EDITORIAL - Ecosystem restoration
It’s been nearly half a century since the United Nations General Assembly designated June 5 as World Environment Day. Since then, global awareness of environmental protection has risen exponentially. Action, however, continues to lag behind the awareness.
Global efforts have been launched to reduce greenhouse gas emissions, with industries redesigning their factories, workplaces, products and services to comply with new standards. Rivers and lakes have been revived in several countries, and there are regular coastal cleanups even in the Philippines. In Metro Manila, a mangrove forest has sprung and has been turned into the Las Piñas-Parañaque Critical Habitat and Ecotourism Area – the only urban wetland in the country that enjoys international protection under the Ramsar Convention and other global environmental treaties. Around the world there are intensified efforts to preserve forests, coral reefs and threatened species.
Still, environmental degradation continues at an alarming scale. Today, climate change poses an existential threat to the planet. And it will remain a threat long after the COVID-19 pandemic has been contained. The pandemic itself has been blamed by scientists on the disruption of ecosytems arising from illegal wildlife trade, with the coronavirus believed to have jumped to humans from bats in the Chinese city of Wuhan.
The confirmation that airborne or aerosol transmission is possible for the COVID virus is leading to a review of global standards for indoor ventilation and air filtration.

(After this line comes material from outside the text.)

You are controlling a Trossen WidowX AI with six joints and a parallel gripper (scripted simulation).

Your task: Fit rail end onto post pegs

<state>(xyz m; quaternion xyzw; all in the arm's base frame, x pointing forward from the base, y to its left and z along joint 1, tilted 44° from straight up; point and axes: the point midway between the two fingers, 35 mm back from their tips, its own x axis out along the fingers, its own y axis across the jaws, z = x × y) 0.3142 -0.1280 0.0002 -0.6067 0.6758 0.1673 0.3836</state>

In the Philippines, an upside of the deadly pandemic has been a heightened interest in keeping surroundings clean, in the use of environment-friendly transportation particularly bicycles, and in activities such as gardening. Property developers are putting greater emphasis on green spaces. More trees are being planted in urban centers including Metro Manila.
Such moves are in sync with this year’s theme of World Environment Day: ecosystem restoration. A message for this special day declares: “We are the generation that can make peace with nature.” It may sound like a pipe dream, but it doesn’t have to be.